Anbieter für das triale Studium

Da es sich beim trialen Studium noch um ein relativ neues Ausbildungsmodell handelt, gibt es aktuell erst zwei Wege, um ein triales Studium im Handwerk zu absolvieren: über private Hochschulen in Kooperation mit Handwerkskammern oder über staatliche Hochschulen mit Handwerkskooperation.

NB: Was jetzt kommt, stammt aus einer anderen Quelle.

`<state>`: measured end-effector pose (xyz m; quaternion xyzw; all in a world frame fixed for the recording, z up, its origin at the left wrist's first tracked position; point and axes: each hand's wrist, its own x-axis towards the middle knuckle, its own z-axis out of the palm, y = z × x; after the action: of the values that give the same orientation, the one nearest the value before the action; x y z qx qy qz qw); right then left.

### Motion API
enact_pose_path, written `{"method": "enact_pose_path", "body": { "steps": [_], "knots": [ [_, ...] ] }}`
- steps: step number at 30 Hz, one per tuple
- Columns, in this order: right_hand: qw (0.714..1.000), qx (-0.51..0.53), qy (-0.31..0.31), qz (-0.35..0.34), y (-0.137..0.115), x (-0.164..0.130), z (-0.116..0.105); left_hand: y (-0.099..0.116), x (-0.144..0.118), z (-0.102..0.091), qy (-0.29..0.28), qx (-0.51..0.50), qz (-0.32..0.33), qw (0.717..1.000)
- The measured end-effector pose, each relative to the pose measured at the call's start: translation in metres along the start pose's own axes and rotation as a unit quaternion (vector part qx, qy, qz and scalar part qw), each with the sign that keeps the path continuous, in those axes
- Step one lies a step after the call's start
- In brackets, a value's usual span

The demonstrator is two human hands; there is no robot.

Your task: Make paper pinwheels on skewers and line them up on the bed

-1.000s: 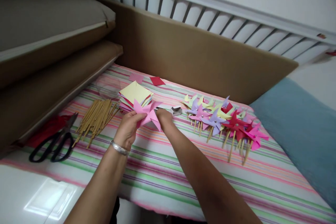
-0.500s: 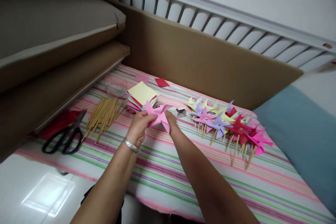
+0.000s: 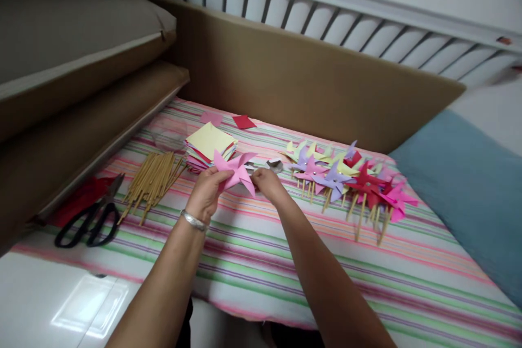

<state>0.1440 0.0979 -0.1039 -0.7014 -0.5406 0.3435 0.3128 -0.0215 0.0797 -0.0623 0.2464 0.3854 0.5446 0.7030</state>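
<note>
A pink paper pinwheel head (image 3: 236,168) with folded blades is pinched between the thumb and fingers of my left hand (image 3: 207,190), which wears a silver bracelet. Just right of the blades is my right hand (image 3: 266,181), its fingers curled together; what they hold, if anything, is hidden. Behind the pinwheel lies a stack of coloured paper squares (image 3: 210,140), pale yellow on top. A small grey container (image 3: 274,165) sits beyond my right hand. Finished pinwheels on sticks (image 3: 335,180), in pink, purple, yellow and red, lie grouped to the right.
Left of my hands lies a pile of thin wooden sticks (image 3: 151,180). Black-handled scissors (image 3: 90,223) rest by red material (image 3: 75,201). Single red (image 3: 244,122) and pink (image 3: 211,118) papers lie at the back. A brown board (image 3: 305,76) borders the striped cloth (image 3: 253,250); padded panels (image 3: 81,38) overhang the left.
My right hand has drawn away from the pinwheel to its right side, fingers curled. My left hand still holds the pinwheel. The whole view has shifted slightly.
</note>
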Motion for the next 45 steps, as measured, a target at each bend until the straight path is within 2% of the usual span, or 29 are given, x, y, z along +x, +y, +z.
{"method": "enact_pose_path", "body": {
  "steps": [3, 7, 12, 16, 20, 30, 45],
  "knots": [
    [0.994, 0.102, -0.004, 0.024, 0.025, -0.033, -0.018, -0.006, 0.001, 0.003, 0.0, 0.004, -0.002, 1.0],
    [0.974, 0.222, 0.03, 0.024, 0.05, -0.062, -0.031, -0.022, 0.001, 0.006, -0.01, 0.034, -0.018, 0.999],
    [0.952, 0.304, 0.035, -0.013, 0.042, -0.064, -0.048, -0.044, 0.003, 0.007, 0.001, 0.068, -0.017, 0.998],
    [0.959, 0.254, 0.066, -0.108, 0.025, -0.075, -0.062, -0.056, 0.004, 0.014, 0.002, 0.087, -0.02, 0.996],
    [0.961, 0.164, 0.101, -0.199, 0.015, -0.088, -0.06, -0.064, -0.001, 0.022, -0.024, 0.093, -0.009, 0.995],
    [0.967, 0.137, 0.093, -0.193, 0.012, -0.09, -0.037, -0.072, -0.016, 0.029, -0.065, 0.086, 0.027, 0.994],
    [0.976, 0.122, 0.093, -0.157, 0.019, -0.086, -0.037, -0.07, -0.02, 0.03, -0.095, 0.099, 0.019, 0.99]
  ]
}}
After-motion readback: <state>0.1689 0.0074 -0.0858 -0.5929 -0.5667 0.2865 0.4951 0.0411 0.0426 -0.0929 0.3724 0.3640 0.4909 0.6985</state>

  • 1) Fachhochschule des Mittelstands (FHM): Die private Fachhochschule des Mittelstands (FHM) ist die Pionierin des trialen Studiums und bietet gemeinsam mit verschiedenen Handwerkskammern den Bachelorstudiengang Handwerksmanagement (B.A.) an. Ursprünglich war das triale Studium nur in Köln möglich, mittlerweile existieren aber auch Programme an den FHM-Standorten Bielefeld, Hannover, Schwerin und Bamberg.
  • 2) Hochschule Niederrhein (Mönchengladbach): Auch im staatlichen Hochschulbereich gibt es mit der Hochschule Niederrhein in Mönchengladbach ein erfolgreiches Paradebeispiel. Dort wird das triale Studium – ebenfalls in Handwerksmanagement – in Kooperation mit der HWK Düsseldorf und den regionalen Kreishandwerkerschaften Mönchengladbach und Niederrhein sowie regionalen Berufskollegs angeboten. Im Gegensatz zur FHM dauert die Ausbildung hier 10 statt 9 Semester.

Insgesamt handelt es sich hier noch um ein Nischenangebot mit immensem Zukunftspotenzial, welches aber bereits überaus positive Ergebnisse erzielt hat und daher immer mehr Interesse auf sich zieht. Seit 2010 haben mehr als 300 Junghandwerker erfolgreich ein triales Studium bewältigt. Diese Zahl dürfte schon bald noch deutlich schneller ansteigen, denn weitere Handwerkskammern und Hochschulen prüfen derzeit eigene Programme.

Fazit: Triales Studium – ein Erfolgsrezept für das Handwerk von morgen

Das triale Studium ist nicht nur ein innovativer und zeiteffizienter Bildungsweg, sondern ein wichtiges Zukunftsmodell für das gesamte Handwerk. Durch die einzigartige Kombination aus Ausbildung, Meisterschule und Hochschulstudium können fähige und motivierte Nachwuchskräfte gewonnen werden, die sich ohne diese Option womöglich für ein reines Studium in einem anderen Bereich entschieden hätten. Mit dem trialen Studium erhalten sie dann eine Ausbildung, die sowohl theoretisch fundiert als auch praxisorientiert ist und sie optimal auf eine spätere unternehmerische Karriere im Handwerk vorbereitet.

Das ist auch für Betriebe ein enormer Gewinn, denn wer ein triales Studium anbietet, kann sich nicht nur ein junges Talent sichern, das handwerklich top ausgebildet ist, sondern hat womöglich bereits den Nachfolger für die zukünftige Betriebsübernahme gefunden.